Sur le plan des écoles, la situation est observée en continu par le département de la formation, de la digitalisation et des sports (DFDS) en collaboration avec le service cantonal de la santé publique (SCSP). Les plans de protection sont régulièrement mis à jour et sont disponibles sur la page www.ne.ch/coronavirus sous la thématique « Parents ».
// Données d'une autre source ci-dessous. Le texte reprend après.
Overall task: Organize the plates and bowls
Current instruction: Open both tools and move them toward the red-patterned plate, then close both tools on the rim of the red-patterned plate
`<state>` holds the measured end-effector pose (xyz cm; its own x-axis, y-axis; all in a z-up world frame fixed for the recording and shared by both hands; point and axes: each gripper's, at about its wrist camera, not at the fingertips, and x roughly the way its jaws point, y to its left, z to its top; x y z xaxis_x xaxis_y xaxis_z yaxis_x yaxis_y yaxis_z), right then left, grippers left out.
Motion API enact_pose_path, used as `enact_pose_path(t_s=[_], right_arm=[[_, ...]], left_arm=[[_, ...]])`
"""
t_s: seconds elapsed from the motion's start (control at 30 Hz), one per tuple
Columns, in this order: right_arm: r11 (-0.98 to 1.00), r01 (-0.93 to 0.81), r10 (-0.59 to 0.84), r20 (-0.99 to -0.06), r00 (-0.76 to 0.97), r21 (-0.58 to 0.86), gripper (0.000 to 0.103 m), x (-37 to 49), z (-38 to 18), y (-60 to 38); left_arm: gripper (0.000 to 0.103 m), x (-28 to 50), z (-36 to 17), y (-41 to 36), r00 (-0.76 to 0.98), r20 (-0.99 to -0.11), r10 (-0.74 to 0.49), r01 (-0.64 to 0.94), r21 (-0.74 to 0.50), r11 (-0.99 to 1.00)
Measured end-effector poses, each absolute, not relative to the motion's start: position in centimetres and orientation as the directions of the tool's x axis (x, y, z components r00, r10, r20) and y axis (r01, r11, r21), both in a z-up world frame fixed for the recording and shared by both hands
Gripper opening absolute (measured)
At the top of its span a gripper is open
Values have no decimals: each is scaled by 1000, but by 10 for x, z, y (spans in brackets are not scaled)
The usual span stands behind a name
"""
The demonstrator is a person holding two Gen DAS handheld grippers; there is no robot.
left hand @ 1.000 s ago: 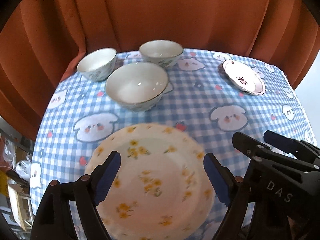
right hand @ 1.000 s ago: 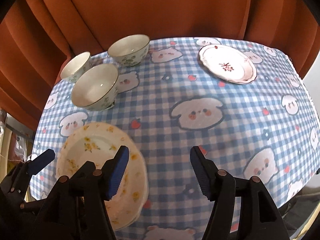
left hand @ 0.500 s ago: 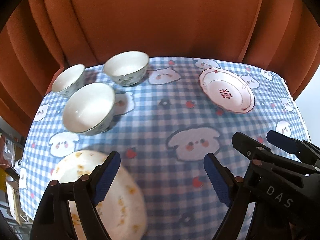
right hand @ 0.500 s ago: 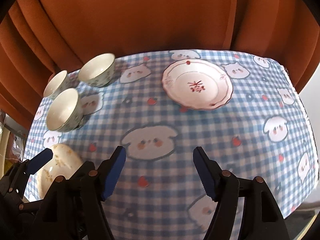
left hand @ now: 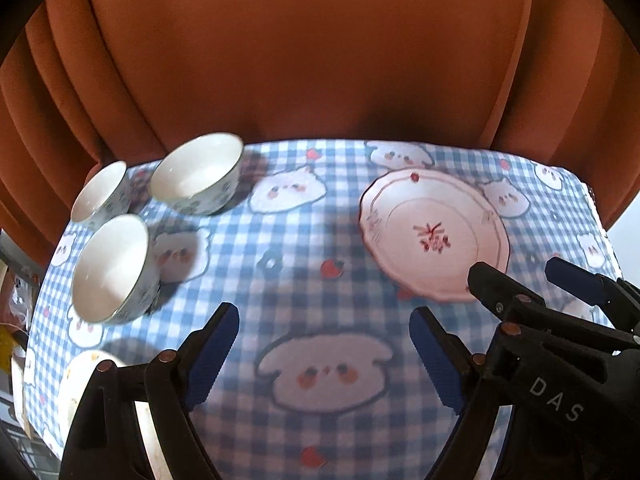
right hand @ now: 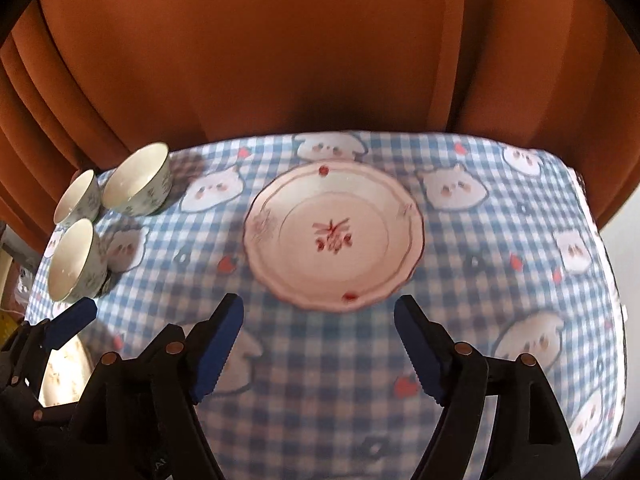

Le Conseil d’État rappelle que la vaccination et le respect des gestes barrières constituent les moyens les plus efficaces pour se protéger et protéger les autres. Il encourage encore une fois toutes celles et tous ceux qui ne sont pas encore vacciné-e-s à le faire et les personnes éligibles à une dose de rappel à s’inscrire dès que possible sur www.ne.ch/vaccinCovid. Les personnes de moins de 65 ans pourront s’inscrire pour une dose de rappel dans le centre de vaccination de Polyexpo dès le 1er décembre (rendez-vous pris en ligne). Il est aussi important de continuer à respecter scrupuleusement les gestes barrières (désinfection des mains, port du masque, respect de la distance sociale) que l’on soit vacciné-e ou non. Enfin, même vaccinées, les personnes qui présentent des symptômes ou dont l’atteinte par le virus est confirmée sont invitées à éviter tout contact avec d’autres personnes.
Avec l’arrivée prochaine des fêtes de fin d’année, ces précautions sont à appliquer le plus rigoureusement possible. À cet égard, dès début décembre, le service de la consommation et des affaires vétérinaires (SCAV) met à disposition sur son site internet (www.ne.ch/manifestationprivee) un service de conseils pour vous aider à préparer de manière optimale et sécuritaire vos réunions privées. N’hésitez pas à recourir à cette prestation de conseil pour les rencontres réunissant plus de 10 personnes.
Ce sont les efforts de toutes et tous, vacciné-e-s comme non-vacciné-e-s, qui vont nous permettre d’envisager cette fin d’année et les réunions des fêtes le plus paisiblement possible. Le rythme de propagation du virus est tel que la mobilisation de chacun-e est aujourd’hui nécessaire pour le ralentir. Tout le monde peut et doit agir à son niveau dans les semaines qui viennent puisque c’est de manière collective seulement, que nous arriverons à rétablir une situation plus sereine.
Le Conseil d’État procédera à un nouvel examen de la situation dans le courant de la semaine à venir et envisagera au besoin de nouvelles mesures. Il considère néanmoins que si des mesures beaucoup plus contraignantes s’avèrent justifiées, celles-ci devront être adoptées au niveau fédéral et pour l’ensemble du pays.